Dataflows, Power Platform, Power Platform Dataflows

ALM for Power Platform Dataflows – The story begins

Today I was surprised and very happy when I found that we are now able to create a Power Platform Dataflow FROM WITHIN A SOLUTION! This is a game changer and a major improvement for Dataflows! From zero ALM to being able to manage Dataflows in solutions. I just had to give it a try. So many questions popped up into my mind. Are we now able to export Dataflows from one environment and import to another? Can we now use the alternative Load to New Entity and choose a prefix for the entity and the fields, i.e. the prefix of the Publisher? Has the ALM journey for Dataflows finally began? This blog post contains my findings.

Creating a Power Platform Dataflow from within a solution

I will assume that you now are familiar with Maker Portal, which is the place where you create your Dataflows and work with your solutions. The first thing I did was to go and create a new solution. I created a solution Dataflows and gave it a try creating a new Dataflow from within this solution. I waited with excitement and was eager to see the result.

Microsoft has some work to do here it seams. The Dataflow did not end up in the Solution at all, but I could see it under Data – Dataflows. The prefix for the created entity and the fields was just as ugly as before, i.e. not the Publisher prefix. Oh well, moving on to adding an existing Dataflow to a solution.

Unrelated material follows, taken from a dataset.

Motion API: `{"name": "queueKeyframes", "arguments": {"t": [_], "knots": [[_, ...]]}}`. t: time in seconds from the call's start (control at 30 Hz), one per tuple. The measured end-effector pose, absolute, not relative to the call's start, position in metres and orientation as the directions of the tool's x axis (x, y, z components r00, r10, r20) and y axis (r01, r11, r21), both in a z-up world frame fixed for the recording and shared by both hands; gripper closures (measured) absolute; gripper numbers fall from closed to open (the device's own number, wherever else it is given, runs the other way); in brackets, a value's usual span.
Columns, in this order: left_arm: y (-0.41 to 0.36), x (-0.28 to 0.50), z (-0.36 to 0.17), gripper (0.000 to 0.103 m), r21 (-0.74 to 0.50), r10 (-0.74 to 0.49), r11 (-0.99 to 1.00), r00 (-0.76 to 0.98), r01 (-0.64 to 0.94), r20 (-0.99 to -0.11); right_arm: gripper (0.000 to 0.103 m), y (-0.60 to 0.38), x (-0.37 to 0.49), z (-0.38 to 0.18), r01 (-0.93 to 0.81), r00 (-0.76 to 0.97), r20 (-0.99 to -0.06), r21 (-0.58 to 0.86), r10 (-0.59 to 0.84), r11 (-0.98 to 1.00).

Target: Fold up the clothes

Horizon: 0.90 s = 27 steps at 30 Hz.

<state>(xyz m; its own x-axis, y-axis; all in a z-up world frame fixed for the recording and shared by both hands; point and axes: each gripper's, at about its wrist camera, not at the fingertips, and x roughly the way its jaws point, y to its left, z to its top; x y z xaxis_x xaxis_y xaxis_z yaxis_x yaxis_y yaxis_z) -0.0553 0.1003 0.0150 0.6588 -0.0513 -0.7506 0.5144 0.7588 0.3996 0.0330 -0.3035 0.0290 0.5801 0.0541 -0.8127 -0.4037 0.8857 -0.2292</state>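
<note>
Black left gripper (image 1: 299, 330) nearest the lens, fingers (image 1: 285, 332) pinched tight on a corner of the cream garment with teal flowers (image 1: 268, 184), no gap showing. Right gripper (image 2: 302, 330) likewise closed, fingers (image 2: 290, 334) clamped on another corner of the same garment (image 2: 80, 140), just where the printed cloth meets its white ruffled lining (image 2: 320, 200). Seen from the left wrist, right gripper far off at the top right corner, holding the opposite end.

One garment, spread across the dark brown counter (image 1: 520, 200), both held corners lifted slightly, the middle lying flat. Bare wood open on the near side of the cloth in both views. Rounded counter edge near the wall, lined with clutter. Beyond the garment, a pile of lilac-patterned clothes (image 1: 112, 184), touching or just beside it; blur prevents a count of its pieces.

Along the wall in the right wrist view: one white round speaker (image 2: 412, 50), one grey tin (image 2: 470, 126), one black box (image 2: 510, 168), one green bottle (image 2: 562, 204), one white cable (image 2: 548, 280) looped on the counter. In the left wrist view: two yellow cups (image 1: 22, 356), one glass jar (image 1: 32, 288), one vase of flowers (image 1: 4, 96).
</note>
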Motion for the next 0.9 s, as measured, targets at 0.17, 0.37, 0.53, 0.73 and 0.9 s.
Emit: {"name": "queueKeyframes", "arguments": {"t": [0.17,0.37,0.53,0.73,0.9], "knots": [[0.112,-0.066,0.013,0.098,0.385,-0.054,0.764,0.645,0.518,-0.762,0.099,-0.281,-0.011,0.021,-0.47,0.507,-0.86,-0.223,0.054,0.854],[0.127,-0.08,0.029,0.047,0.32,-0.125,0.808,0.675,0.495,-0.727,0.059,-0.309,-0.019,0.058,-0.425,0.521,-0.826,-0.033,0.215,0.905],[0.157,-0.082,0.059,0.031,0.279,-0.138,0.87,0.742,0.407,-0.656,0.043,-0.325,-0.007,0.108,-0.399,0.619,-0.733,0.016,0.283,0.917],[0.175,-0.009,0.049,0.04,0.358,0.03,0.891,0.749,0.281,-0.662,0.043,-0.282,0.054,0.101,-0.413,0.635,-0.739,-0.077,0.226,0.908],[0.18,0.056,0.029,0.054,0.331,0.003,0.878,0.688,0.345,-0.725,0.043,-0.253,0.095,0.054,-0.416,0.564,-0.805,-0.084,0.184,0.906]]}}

Adding an existing Power Platform Dataflow to a solution

I simply went to my solution again and this time I picked up the Dataflow that I created before. As already mentioned, the Dataflow that I created from within a solution did not end up in the solution but it could be found under Data – Dataflows, which means it had been created. So I chose to add it to my solution.

Add an existing Dataflow to a solution
Under Outside solutions the Dataflows can be found
The Dataflow is now located within a solution

It worked fine and now I had the Dataflow in my solution. It was time to export the solution and see if it could be imported into another environment. Before the export I and published the solution ran the Solution Checker.

Before you export a solution – do not forget to publish and run the solution checker!

I then exported as Managed. So far so good!

Importing a solution containing a Power Platform Dataflow

I will just assume that you are familiar with the process of importing solutions. The import went fine. It was to another tenant where I have a trial environment. Looking at the imported solution it also contained an Entity with the display name Dataflow. Interesting!

The solution was imported without any errors

Then I wanted to try and schedule the Dataflow and also to run it. The first problem I ran into was that a connection was missing.

We cannot run the Dataflow until we have fixed the connection

I went to Data – Dataflows and opened the Dataflow. It then let me configure a connection. However I assume that this adds an unmanaged layer to our solution which we rather not have.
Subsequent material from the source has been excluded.